• [Task description] When you reach the line containing "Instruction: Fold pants" in the entries below, start writing out each line exactly, and stop after the line containing "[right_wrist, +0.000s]".
Content starts
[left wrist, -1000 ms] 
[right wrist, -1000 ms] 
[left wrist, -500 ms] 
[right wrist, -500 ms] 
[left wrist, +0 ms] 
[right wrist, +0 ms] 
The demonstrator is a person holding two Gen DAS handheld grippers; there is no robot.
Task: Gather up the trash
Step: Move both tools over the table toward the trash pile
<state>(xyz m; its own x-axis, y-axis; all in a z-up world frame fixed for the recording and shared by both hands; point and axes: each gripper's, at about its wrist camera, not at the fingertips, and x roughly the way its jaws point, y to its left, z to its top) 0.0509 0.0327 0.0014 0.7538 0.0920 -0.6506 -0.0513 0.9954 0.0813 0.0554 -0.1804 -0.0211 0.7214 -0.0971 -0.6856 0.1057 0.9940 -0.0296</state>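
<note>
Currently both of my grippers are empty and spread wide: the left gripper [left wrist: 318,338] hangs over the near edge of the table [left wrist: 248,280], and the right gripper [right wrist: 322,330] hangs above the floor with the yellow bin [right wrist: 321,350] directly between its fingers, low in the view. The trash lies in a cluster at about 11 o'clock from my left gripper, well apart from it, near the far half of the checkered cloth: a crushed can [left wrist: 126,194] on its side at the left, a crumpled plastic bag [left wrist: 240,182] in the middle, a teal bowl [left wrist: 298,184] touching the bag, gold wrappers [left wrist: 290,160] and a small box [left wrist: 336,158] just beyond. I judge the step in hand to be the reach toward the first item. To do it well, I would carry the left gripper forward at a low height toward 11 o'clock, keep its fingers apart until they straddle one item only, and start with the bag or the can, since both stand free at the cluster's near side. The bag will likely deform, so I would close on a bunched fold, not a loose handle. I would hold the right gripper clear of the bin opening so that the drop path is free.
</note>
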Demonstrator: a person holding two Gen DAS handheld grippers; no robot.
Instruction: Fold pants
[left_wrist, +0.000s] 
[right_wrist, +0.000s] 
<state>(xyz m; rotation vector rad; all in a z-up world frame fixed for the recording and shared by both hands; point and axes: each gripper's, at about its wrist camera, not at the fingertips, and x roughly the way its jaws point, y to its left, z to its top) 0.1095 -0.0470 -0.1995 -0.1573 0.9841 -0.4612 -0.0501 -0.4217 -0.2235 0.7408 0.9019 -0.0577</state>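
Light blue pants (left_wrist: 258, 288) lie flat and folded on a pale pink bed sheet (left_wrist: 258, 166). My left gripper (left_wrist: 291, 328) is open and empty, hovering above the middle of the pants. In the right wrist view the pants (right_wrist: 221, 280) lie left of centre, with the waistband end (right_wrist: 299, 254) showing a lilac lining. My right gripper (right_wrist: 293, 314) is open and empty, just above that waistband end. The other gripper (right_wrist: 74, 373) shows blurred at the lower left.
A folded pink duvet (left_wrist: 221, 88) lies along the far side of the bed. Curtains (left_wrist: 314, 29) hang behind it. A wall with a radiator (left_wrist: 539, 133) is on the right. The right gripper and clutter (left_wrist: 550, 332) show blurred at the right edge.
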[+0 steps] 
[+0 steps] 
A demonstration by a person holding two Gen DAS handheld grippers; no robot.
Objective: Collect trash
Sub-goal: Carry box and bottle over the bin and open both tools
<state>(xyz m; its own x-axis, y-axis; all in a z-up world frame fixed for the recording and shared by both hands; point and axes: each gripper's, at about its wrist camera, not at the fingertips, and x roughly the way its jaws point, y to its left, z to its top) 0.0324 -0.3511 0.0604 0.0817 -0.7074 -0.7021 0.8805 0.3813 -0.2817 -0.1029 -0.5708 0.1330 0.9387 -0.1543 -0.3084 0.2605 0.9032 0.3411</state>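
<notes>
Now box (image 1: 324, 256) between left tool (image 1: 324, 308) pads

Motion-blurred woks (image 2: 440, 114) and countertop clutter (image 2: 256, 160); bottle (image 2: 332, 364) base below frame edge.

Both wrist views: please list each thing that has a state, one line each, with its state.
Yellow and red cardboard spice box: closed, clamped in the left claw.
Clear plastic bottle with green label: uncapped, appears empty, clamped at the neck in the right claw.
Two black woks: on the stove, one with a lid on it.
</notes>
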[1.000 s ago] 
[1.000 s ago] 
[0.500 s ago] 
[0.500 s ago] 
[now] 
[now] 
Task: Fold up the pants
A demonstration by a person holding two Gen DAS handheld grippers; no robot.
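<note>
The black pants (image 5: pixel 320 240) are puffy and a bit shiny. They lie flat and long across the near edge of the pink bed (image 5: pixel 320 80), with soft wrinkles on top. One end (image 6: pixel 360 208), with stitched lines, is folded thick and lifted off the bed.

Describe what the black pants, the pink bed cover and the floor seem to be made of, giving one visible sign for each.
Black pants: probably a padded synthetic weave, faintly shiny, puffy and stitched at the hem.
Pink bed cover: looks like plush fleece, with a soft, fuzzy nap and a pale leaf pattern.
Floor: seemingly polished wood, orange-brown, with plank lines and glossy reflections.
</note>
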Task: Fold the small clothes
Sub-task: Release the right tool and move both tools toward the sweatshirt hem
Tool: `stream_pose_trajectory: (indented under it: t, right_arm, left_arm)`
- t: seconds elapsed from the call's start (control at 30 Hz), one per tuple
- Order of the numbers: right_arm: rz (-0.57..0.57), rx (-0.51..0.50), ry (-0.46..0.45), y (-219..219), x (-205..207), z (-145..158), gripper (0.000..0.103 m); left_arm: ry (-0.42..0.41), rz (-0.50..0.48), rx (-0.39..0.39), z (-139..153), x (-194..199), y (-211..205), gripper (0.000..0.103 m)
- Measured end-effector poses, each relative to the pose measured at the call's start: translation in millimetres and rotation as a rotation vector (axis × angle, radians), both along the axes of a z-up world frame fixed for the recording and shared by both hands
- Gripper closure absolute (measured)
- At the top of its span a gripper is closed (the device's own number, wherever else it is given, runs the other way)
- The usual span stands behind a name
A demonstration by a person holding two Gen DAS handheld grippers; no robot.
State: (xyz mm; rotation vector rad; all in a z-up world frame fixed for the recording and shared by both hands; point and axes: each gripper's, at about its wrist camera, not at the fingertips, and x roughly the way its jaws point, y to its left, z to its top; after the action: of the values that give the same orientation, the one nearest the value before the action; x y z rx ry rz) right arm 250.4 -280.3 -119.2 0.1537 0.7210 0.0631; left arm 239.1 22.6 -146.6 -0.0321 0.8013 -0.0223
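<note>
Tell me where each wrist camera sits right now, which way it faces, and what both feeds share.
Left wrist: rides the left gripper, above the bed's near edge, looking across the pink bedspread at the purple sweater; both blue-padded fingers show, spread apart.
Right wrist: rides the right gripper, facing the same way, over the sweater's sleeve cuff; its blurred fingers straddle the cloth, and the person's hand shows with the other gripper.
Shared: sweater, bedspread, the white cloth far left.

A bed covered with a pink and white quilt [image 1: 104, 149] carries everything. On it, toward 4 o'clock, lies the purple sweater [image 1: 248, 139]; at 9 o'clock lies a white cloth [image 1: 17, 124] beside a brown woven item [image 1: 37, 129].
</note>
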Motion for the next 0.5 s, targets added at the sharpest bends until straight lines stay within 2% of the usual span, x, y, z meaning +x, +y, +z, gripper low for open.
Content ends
• [Answer for this exercise]
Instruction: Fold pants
[left_wrist, +0.000s] 
[right_wrist, +0.000s] 

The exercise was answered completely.